If Wieslaar is moved by the struggles, struggles and yearning for freedom of Dleiman, it is better to say that he is moved by the human elements in their life and work-friendship, love, sex, music, literature... Infected and moved, he finally betrayed the system at the cost of sacrificing his political life and career, so that Dreiman safely entered the unified Germany. Dleiman did not know that he had been closely watched, much less that he had been risked to protect him, and that his protectors were severely punished: five years of letters in a dark cellar - every letter from the East Germans will be disassembled for inspection.
Two years after the fall of the Berlin Wall, the postman Wisler came across Dleimann's new book, Sonata for a Good Man. He picked it up, opened it, and the title page was printed: "This novel is dedicated to HGW XX/7, with my deepest gratitude..." After the suffocating horror, the director gave the audience a warm cushion. However, the director of the Stasi Museum said that in the decades of history of the Stasi, secret police like "Weissler" discovered with a conscience, "I'm sorry, there is none." He also rejected "Eavesdropping Storm" for this reason. A request from the crew to film at the Stasi headquarters.

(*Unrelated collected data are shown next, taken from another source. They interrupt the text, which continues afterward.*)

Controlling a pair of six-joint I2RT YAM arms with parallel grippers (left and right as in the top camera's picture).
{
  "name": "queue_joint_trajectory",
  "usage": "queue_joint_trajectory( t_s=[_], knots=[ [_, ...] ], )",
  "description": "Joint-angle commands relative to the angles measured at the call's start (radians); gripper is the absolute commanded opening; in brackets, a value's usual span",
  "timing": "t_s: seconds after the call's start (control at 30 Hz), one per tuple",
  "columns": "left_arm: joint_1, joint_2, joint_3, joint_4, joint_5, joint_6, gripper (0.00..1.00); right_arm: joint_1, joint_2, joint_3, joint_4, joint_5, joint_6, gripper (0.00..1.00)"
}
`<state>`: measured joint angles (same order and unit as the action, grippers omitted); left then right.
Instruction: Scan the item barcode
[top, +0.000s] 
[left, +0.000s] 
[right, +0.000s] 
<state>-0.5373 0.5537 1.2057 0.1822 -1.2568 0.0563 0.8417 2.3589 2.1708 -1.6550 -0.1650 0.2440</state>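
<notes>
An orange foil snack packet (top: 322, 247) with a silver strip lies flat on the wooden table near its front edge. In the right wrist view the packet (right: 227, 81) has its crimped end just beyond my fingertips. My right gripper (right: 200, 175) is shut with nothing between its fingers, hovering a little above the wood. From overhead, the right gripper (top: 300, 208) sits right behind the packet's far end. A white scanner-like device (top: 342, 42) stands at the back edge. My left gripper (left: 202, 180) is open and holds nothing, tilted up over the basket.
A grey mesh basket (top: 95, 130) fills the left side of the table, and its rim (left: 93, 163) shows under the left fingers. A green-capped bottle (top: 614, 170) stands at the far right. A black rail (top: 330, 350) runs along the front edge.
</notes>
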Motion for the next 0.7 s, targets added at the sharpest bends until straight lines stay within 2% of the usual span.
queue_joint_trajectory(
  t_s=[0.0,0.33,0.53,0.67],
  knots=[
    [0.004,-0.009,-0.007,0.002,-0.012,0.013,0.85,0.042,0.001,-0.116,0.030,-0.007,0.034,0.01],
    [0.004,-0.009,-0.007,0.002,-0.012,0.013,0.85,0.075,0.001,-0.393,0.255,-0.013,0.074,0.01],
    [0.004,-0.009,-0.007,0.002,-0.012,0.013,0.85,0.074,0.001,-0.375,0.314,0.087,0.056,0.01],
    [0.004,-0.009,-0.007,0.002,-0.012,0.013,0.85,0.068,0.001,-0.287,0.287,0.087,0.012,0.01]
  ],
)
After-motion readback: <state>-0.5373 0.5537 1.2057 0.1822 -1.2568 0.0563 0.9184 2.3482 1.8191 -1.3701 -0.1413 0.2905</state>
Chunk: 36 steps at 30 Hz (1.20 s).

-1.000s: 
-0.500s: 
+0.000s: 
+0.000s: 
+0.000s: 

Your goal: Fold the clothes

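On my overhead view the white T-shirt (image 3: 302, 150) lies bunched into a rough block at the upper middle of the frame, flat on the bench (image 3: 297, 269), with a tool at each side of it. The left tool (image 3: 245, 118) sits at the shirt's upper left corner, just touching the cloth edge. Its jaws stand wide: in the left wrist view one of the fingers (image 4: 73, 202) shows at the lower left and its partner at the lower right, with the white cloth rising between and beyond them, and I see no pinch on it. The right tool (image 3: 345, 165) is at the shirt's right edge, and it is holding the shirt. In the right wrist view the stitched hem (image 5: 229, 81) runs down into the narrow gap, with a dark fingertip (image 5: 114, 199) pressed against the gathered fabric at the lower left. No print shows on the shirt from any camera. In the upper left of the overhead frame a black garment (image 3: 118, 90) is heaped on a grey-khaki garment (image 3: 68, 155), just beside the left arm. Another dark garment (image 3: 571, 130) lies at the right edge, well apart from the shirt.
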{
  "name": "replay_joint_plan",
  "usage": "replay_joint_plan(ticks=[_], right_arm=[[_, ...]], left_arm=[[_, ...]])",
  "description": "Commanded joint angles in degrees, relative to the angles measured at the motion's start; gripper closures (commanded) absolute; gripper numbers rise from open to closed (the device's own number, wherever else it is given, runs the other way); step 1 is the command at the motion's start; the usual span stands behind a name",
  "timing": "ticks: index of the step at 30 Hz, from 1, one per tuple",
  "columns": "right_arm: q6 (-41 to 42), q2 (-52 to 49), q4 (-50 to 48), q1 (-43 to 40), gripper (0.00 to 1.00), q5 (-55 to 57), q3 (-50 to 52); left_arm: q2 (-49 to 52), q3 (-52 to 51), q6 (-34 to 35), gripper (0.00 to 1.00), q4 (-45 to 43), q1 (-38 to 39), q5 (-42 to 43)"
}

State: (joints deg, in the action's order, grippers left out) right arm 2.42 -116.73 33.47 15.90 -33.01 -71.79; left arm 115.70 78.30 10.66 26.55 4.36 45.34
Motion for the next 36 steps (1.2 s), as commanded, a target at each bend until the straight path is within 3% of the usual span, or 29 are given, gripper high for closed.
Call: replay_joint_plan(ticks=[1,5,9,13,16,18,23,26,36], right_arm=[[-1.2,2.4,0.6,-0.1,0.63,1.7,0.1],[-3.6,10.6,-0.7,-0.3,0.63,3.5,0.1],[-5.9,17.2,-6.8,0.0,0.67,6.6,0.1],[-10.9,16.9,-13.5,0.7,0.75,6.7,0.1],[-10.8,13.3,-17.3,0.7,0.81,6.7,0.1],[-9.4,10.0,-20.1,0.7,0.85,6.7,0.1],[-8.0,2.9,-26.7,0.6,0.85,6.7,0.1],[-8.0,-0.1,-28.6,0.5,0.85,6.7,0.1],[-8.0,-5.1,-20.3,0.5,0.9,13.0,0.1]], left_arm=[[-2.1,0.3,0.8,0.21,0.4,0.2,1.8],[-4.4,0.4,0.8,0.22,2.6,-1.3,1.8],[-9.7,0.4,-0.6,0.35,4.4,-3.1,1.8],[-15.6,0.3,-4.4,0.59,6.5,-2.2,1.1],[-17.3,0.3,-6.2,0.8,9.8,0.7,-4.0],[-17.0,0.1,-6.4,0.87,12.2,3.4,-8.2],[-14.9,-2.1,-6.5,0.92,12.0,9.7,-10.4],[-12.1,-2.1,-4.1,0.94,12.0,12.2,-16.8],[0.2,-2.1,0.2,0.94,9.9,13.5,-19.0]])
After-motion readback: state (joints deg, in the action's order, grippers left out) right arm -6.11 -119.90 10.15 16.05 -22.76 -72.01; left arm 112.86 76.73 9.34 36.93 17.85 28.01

As the "Sword and Shield of the Party", the "Stasi" targets not just the political activities of "dangerous" figures, but every space and every person in the GDR. "WIR SIND UBERAL (we are everywhere)" is the Stasi's stated goal. The scope of the secret police's surveillance was all-encompassing, as evidenced by the recordings Wissler and his partner made of Dryman. Once monitored, everything is in the Stasi's grasp. 112 kilometers (about 1,000 pages per kilometer) of written materials, 15,500 bags of fragmented materials, dozens of kilometers, millions of films, pictures, slides, video materials, etc. were born. And this is only left over after the Stasi desperately destroyed the secret archives before the fall of the East German regime, causing all the shredders to be paralyzed.
Before the Stasi was dissolved in 1989, there were 91,000 people, or about one in every 160 people in East Germany. "Drymann" is one of the applicants who have applied more than 6 million times since the Stasi Museum accepted the application of ordinary German citizens in January 1992. Seeing the hill-like secret file that was pushed out, Dryman was quite shocked. More horror will grow exponentially as he reads, and the one that hurts his soul the most must be the statement that Christa became an informant. The team of Stasi informants (informers) is extremely large, the confirmed data is 174,000, and there are even reports that it is nearly 500,000. Spouse, parents, children, lovers, relatives, friends, neighbors... all possible. The shock, disappointment, mourning and disillusionment it brought to the former East Germans after reunification still pervades to this day. Like Dryman, he found an agent with a mysterious code name in his secret file, and went to great lengths to help him silently. This huge warmth and moving is dedicated to the audience by writer and director Donas Mark.